Time As A Reference And A Dimension

Time, something that google best describes as “the indefinite continued progress of existence and events in the past, present, and future regarded as a whole”. And the scientist’s view of time? It’s even more wondrous, more amazing than any definition found. Time tells us where we were, where we are, and where we’re going. Only when we have time do we then have velocity, momentum, acceleration, force, and motion. The beginning of time marks the beginning of the universe; and the end of time — well, we don’t know if there is an end to time. That’s just as well; it means we have plenty of time to wonder about that.

Time is a Reference

Since antiquity, humans have understood the link between time and motion. If I walk from one end of the Moses Mabida stadium to the other, I know I’m walking faster if I take less time to get there or vice versa. Humans’ first efforts to measure and mark time came from motion on a much more magnificent scale: that of the Sun, Moon, planets, and stars moving in the sky. With the one observational tool available to them, the uncovered eye, our ancient ancestors watched the Sun travel across the sky from east to west each day. They also saw the Sun replaced each night by the stars and moon, which moved in the same direction, all apparently rotating about a single point in the northern sky.

By tracing their positions for hundreds, then thousands of days, these earliest astronomers found that the Sun and stars followed predictable paths that change in repeating cycles. When they also noticed that those cycles coincided with the seasons, they realized they could plan their lives around them. When certain patterns of stars appeared exactly at sunset or sunrise, they knew about how long daylight would last, how warm or how cold it would be, and how many more days it would stay that way. With this awareness of the flow of time, the ancients created agricultural societies and communities, which then grew into civilizations. Thus was born the calendar, and the idea of the year. The calendar’s continuing importance in today’s world bears witness to the early sky watchers’ work.

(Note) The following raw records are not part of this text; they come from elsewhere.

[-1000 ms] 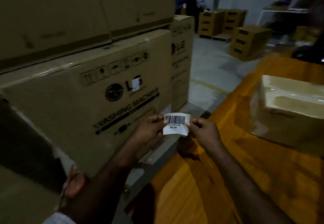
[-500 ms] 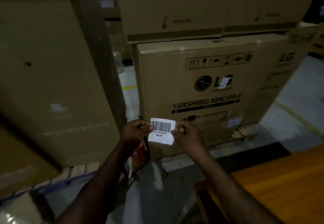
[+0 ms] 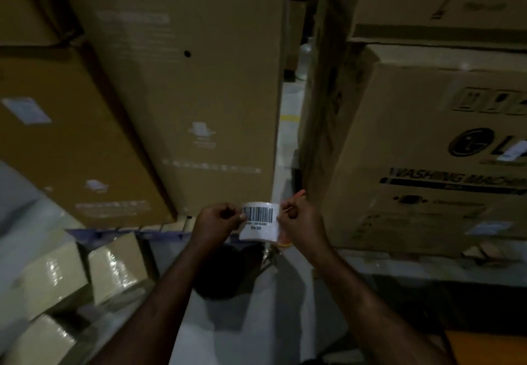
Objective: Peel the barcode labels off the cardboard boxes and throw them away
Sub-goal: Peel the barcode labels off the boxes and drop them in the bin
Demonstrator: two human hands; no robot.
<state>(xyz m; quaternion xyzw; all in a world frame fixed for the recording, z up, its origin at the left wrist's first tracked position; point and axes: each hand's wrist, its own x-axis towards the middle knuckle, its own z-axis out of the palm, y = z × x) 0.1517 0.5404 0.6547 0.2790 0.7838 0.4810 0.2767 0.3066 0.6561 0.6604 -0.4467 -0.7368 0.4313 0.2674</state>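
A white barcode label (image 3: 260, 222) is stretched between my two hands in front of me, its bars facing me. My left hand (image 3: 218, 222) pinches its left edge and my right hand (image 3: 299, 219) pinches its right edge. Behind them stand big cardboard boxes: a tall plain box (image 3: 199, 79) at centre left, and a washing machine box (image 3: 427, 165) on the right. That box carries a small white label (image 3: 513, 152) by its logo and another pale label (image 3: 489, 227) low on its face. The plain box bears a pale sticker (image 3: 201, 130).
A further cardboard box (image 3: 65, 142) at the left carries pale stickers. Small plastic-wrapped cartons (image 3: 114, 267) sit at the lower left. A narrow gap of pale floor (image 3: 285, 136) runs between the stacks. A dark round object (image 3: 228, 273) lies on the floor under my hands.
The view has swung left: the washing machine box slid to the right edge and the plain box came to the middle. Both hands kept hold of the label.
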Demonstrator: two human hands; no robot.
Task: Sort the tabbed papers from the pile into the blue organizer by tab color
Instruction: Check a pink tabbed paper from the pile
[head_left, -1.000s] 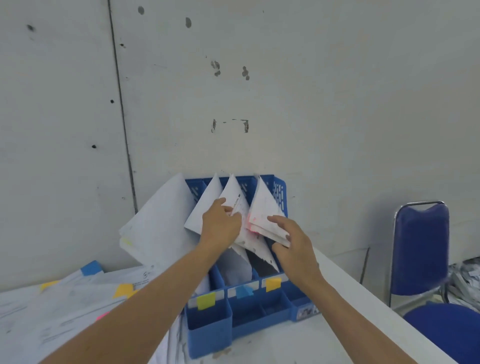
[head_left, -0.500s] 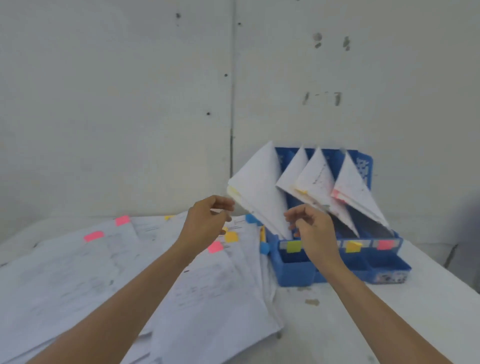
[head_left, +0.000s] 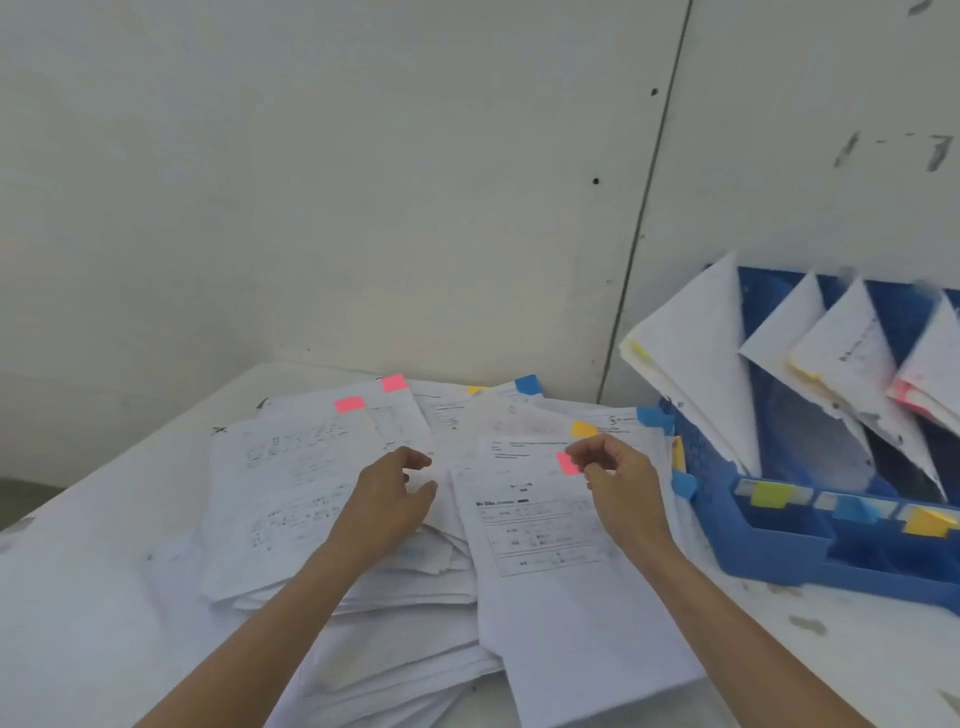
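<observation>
Over the splayed paper pile (head_left: 291, 467), our left hand (head_left: 387, 501) hangs loosely curled, empty; our right hand (head_left: 626, 493) curls at a pink tab (head_left: 565, 463), grip unclear, near the blue plastic organizer (head_left: 779, 556).

Nothing legible anywhere. On the top sheet (head_left: 540, 525) of the pile (head_left: 415, 613): printed lines, one bold heading and a ruled table, all smeared to grey. On the left sheet (head_left: 296, 467): rows of faint print, equally unreadable. On a sheet beside the blue organizer (head_left: 779, 551): a small round logo (head_left: 613, 420) with a line of print (too small to make out). On the organizer's front: a yellow-green label (head_left: 770, 493), a blue label (head_left: 854, 509), a yellow label (head_left: 930, 521), each without lettering.
</observation>
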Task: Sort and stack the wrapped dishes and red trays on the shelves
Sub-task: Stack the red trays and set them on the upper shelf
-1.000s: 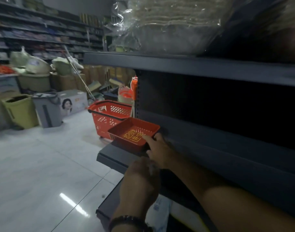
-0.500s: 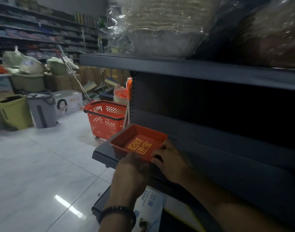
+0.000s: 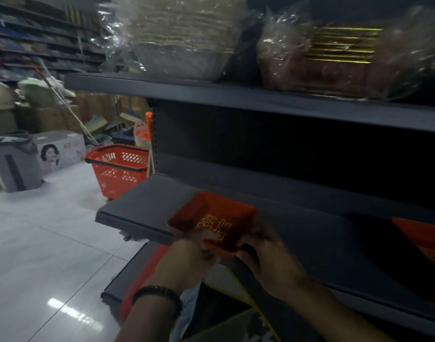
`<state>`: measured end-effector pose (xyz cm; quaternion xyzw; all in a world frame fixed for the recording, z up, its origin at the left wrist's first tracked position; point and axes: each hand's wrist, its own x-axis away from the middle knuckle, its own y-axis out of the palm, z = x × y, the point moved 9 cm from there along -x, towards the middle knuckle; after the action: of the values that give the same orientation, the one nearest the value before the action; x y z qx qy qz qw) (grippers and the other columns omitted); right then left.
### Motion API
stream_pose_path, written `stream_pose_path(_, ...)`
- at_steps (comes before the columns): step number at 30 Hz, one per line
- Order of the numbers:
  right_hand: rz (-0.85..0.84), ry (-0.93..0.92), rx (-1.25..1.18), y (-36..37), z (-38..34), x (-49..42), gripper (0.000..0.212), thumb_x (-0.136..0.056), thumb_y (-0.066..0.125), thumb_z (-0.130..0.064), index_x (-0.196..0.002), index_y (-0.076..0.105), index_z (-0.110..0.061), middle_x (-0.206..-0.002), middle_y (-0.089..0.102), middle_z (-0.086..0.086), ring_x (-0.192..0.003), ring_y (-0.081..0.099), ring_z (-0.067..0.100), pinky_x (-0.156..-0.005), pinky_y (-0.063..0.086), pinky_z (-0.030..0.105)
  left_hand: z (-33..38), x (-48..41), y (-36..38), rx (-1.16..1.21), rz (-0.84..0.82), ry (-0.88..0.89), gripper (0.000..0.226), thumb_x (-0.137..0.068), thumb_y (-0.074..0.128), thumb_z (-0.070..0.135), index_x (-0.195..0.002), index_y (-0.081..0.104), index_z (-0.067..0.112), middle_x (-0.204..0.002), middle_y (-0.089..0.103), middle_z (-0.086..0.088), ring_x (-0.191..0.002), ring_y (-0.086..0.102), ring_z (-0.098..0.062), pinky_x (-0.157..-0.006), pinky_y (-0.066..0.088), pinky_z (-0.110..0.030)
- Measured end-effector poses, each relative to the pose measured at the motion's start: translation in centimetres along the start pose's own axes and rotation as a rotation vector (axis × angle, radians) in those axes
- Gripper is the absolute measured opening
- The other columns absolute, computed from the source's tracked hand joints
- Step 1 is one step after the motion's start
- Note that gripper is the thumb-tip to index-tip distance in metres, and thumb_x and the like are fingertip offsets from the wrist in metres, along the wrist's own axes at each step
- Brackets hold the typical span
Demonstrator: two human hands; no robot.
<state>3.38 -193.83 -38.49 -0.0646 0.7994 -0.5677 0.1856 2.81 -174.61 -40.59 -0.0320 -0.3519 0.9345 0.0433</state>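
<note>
- Head view: both hands hold a small square red plastic tray with gold characters on its floor (image 3: 212, 223).
- Left hand (image 3: 191, 257), with a black bracelet (image 3: 159, 294) on its wrist: the grip is closed on the tray's near left corner, fingers curled against the rim.
- Right hand (image 3: 268, 255): the grip is closed on the near right edge, fingers wrapped under it.
- Under the grip lies the dark grey metal shelf (image 3: 142, 211). The tray sits at its front lip, but blur hides whether its base touches.
- Right of the grip, further along the same shelf, is a red flat piece (image 3: 423, 243) cut off by the frame edge.
- Above the grip, an upper grey shelf (image 3: 236, 97) carries a clear-wrapped stack of pale bowls (image 3: 182, 40) and, beside it, a wrapped brownish stack with gold edges (image 3: 335, 60).
- Beyond the grip to the left, a red mesh shopping basket (image 3: 120, 169) stands on the floor.
</note>
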Motion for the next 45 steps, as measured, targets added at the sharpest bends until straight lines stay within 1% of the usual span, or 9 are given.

Thanks to modern timekeeping technology, knowledge of seasonal star patterns, once so necessary for human survival, has been relegated to the status of a useful hobby. You may not know, though, that humanity’s ability to keep accurate time hasn’t had a very long legacy. When Isaac Newton worked out his ideas on velocity, momentum, and force — all of which depended on time as a key reference — the first pendulum clocks had only recently been constructed, and were able to keep time to an accuracy of about a minute per day. Portable clocks and watches were 10 times less accurate. Until the middle of the 18th century, when British engineer John Harrison designed a marine chronometer that could keep time with a precision of better than one second per day, clocks weren’t useful at all for navigational purposes. Today, we do much better with atomic clocks; by measuring the resonance frequencies — you can sort of think of them as atomic “vibrations” caused by the absorption and emission of light — of carefully processed cesium, rubidium, or other atoms, we can now measure the passage of time to an accuracy of 0. 00000003 second per year!

Time is a Dimension

When Albert Einstein burst onto the scientific scene in 1905, he completely overturned our concept of time. n 1908, Hermann Minkowski presented a paper consolidating the role of time as the fourth dimension of spacetime, the basis for Einstein's theories of special and general relativity. This experiment showed that the motion of light doesn’t follow Newton’s laws of motion — the firmament of all physical sciences of the era. What was wrong with the existing theory that made light behave differently than expected?

One possibility, that objects change their length depending on how they are moving, challenged the very meaning of velocity, or the rate of motion through space. Since velocity is measured as a distance interval divided by a time interval (for example, a mile per hour or a meter per second), the nature of time became part of the discussion. If length could change with motion, could time do the same? In his first landmark paper on relativity, Einstein explained that any measurement of length or time depends on the motion of both the “measurer” and the “measuree. ”

Well, if length changes when you move, and time changes when you move, then it’s natural to consider length and time to be the same sort of physical construct. That means that time is a dimension, the way that length, width, and height are dimensions. Space and time are inextricably linked — they’re both relative, not absolute — and when we think about space, we must also think about time. We aren’t three-dimensional creatures that occupy space; we’re four-dimensional creatures that occupy space and time together. Time is the fourth dimension!